I have no other ideas, other than to see if changing the limits of the x axis displayed (up to but not beyond the Nyquist frequency) and letting you see more of your signal will work.
Consider that what you ‘expected to see’ may not be in your signal to begin with. Your signal looks like a pure sine curve with very small amplitude random noise. The fft should give a single spike with a very small or zero d-c offset. The random noise will likely display as a very small, broadband horizontal line only slightly above the d-c offset.
Just what do you expect to see?
Star Strider
Star Strider le 7 Juin 2015
It would be nice to have your data so we can analyse it to see what the problem is.
Rikos Verikokos
Rikos Verikokos le 7 Juin 2015
Modifié(e) : Star Strider le 7 Juin 2015
Here it is: https://www.dropbox.com/s/yqwbcfz0jwkcvyf/Meas_V5_L2.xls?dl=0
Star Strider
Star Strider le 7 Juin 2015
I am not a ‘member’ of dropbox. I can’t use it.
Use the ‘paperclip’ (or ‘staple’) icon next to the ‘Help’ button above the window to attach your file here instead.
Rikos Verikokos
Rikos Verikokos le 7 Juin 2015
Here is my data again (attached)!
Star Strider
Star Strider le 7 Juin 2015
There is a peak at 40-60 Hz and a small secondary peak at about 16 KHz, but otherwise it’s all ‘1/f’ noise, as is to be expected with real-world data. (This code is essentially the same as that used in the documentation for the fft function in MATLAB.)
What were you expecting?
My code:
[d,s,r] = xlsread('Rikos Verikokos Meas_V5_L2.xls');
Time = d(:,1);
Vph = d(:,2);
Iph = d(:,3);
N = size(d,1);
Ts = mean(diff(Time));
Fs = 1/Ts;
Fn = Fs/2;
FVph = fft(Vph)/N;
Fv = linspace(0, 1, fix(N/2)+1)*Fn;
Fi = 1:length(Fv);
figure(1)
semilogy(Fv, abs(FVph(Fi)))
grid
axis([0 2E+4 ylim])
xlabel('Frequency (Hz)')
title('V_{ph} (V)')
FIph = fft(Iph)/N;
Fv = linspace(0, 1, fix(N/2)+1)*Fn;
Fi = 1:length(Fv);
figure(2)
semilogy(Fv, abs(FIph(Fi)))
grid
axis([0 2E+4 ylim])
xlabel('Frequency (Hz)')
title('I_{ph} (A)')
FPph = fft(Vph.*Iph)/N;
Fv = linspace(0, 1, fix(N/2)+1)*Fn;
Fi = 1:length(Fv);
figure(3)
semilogy(Fv, abs(FPph(Fi)))
grid
axis([0 2E+4 ylim])
title('Power (VA)')
xlabel('Frequency (Hz)')
Rikos Verikokos
Rikos Verikokos le 7 Juin 2015
I expected to see something like that:
It's not the y axis that I care (Normalized Amplitude or not), is the harmonics and their position. According to literature I should see something like the waveform above. And I can't see it.
Star Strider
Star Strider le 7 Juin 2015
It seems you have a much purer, harmonic-free signal than the literature reports. Those peaks are simply not in your signal.
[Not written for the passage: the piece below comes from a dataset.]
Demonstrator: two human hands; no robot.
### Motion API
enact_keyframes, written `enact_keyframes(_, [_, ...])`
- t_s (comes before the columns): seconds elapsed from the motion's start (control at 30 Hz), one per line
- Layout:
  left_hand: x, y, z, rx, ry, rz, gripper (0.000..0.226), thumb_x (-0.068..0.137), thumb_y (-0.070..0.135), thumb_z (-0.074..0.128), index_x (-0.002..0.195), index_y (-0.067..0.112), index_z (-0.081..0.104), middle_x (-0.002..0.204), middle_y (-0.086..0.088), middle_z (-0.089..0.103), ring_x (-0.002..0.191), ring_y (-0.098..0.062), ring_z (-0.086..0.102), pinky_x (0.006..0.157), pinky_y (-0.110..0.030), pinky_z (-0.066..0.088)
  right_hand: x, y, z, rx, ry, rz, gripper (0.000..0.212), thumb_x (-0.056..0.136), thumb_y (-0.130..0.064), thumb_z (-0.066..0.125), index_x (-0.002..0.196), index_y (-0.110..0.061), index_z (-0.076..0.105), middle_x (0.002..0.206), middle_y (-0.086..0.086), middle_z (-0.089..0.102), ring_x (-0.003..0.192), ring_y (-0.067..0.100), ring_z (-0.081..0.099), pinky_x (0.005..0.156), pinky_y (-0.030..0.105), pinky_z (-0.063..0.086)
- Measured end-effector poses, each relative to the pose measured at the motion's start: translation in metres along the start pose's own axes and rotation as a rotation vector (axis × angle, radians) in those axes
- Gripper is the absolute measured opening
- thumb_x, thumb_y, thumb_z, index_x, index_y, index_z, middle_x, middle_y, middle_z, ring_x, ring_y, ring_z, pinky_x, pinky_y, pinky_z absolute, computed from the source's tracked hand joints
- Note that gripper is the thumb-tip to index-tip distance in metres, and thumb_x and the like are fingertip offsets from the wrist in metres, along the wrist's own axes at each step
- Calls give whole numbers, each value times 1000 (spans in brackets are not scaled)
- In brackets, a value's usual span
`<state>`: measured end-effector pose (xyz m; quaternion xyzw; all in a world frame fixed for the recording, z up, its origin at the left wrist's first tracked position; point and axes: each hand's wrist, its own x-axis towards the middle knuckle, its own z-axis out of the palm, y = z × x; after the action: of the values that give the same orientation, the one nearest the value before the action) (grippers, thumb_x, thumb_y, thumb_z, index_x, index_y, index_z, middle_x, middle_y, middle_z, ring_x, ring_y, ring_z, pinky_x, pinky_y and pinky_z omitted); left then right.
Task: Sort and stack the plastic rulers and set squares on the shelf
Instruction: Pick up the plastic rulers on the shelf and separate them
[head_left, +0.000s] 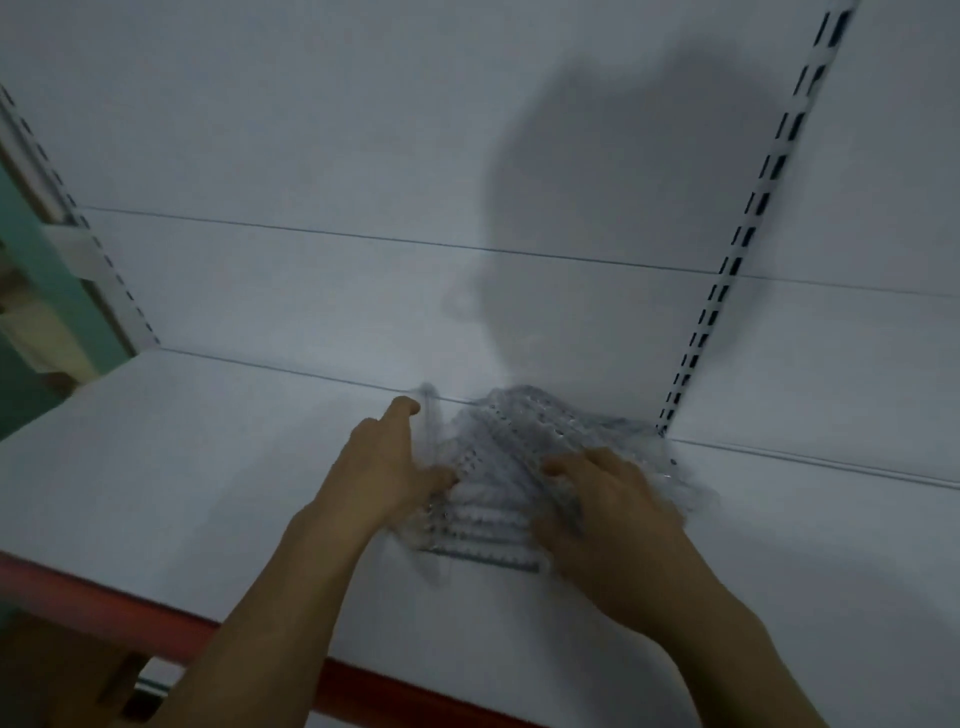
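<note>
Head view, sole camera: 2 bare hands work a loose heap of clear plastic rulers and set squares (498, 467) lying on the white shelf (182, 467), close to the back panel (311, 156) and just left of the slotted upright (727, 291). Heap is unsorted; pieces lie fanned at differing angles, overlapping, and motion blur prevents a count or any firm separation of rulers from set squares. Left hand (387, 467) sits at the heap's left edge, thumb and fingers closing on 1 or more pieces there, index finger extended toward the back; grip appears a pinch on the plastic, though blur limits certainty. Right hand (602, 499) lies on top of the heap's right side, fingers bent and pressing down on the pieces; whether they curl round anything cannot be told. Shelf front carries a red edge strip (156, 618). A shadow falls on the back panel above the heap. Assessment: work stands at the gathering and separating step, with no finished stack visible, so the task is judged early. Next move calls for drawing like pieces out of the heap, squaring their edges against one another, and laying them flat in separate stacks; slippery overlapping plastic may slide or scatter if lifted carelessly.
</note>
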<state>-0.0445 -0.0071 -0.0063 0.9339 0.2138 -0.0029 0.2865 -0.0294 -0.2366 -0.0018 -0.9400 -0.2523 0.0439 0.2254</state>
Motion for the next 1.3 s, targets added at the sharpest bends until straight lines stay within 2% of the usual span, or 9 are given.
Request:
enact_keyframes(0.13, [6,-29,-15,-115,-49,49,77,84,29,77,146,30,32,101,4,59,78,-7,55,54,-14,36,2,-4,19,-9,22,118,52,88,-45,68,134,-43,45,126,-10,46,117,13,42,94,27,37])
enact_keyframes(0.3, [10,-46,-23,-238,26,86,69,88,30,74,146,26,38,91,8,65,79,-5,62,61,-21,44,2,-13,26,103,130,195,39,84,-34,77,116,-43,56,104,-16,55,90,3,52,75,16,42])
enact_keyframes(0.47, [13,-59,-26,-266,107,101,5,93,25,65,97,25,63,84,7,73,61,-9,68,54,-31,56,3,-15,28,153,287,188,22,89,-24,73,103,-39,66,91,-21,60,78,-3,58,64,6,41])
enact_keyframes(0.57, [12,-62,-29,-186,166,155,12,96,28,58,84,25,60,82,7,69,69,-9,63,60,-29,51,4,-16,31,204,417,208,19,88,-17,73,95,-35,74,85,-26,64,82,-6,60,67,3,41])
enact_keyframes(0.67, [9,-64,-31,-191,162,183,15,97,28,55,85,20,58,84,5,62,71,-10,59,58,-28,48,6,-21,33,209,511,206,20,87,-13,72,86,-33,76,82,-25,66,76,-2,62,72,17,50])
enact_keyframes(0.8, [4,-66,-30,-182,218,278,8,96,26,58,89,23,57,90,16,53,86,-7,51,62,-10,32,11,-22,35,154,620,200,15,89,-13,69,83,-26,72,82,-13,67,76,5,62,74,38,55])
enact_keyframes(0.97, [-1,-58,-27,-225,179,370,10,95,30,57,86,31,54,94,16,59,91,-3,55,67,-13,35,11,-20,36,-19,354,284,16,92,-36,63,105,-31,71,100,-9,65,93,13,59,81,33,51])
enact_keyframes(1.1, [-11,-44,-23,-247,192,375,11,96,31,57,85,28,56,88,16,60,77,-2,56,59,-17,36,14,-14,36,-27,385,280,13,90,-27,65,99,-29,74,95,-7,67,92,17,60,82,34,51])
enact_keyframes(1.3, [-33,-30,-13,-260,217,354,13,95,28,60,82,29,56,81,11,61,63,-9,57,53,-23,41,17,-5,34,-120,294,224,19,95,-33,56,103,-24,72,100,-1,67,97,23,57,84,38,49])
I will leave it to you to discover the differences between your experimental set-up and that described in the literature, since they produced quite different results.
Note that the y-axis in the literature figure is also a log scale, since dB=10*log10(ampitude^2).
Rikos Verikokos
Rikos Verikokos le 7 Juin 2015
Thank you very much for your help! I see what I can do with my experimental set-up, maybe it's something wrong with the oscilloscope I don't know.
Appreciate your help!
Star Strider
Star Strider le 7 Juin 2015
My pleasure!
I doubt the problem is with your oscilloscope, since it’s just doing your signal acquisition, and it seems to be working well. It’s possible that a higher sampling frequency would let you see the harmonics you expect, but since I don’t know what experiment you’re doing, that’s the only suggestion I have.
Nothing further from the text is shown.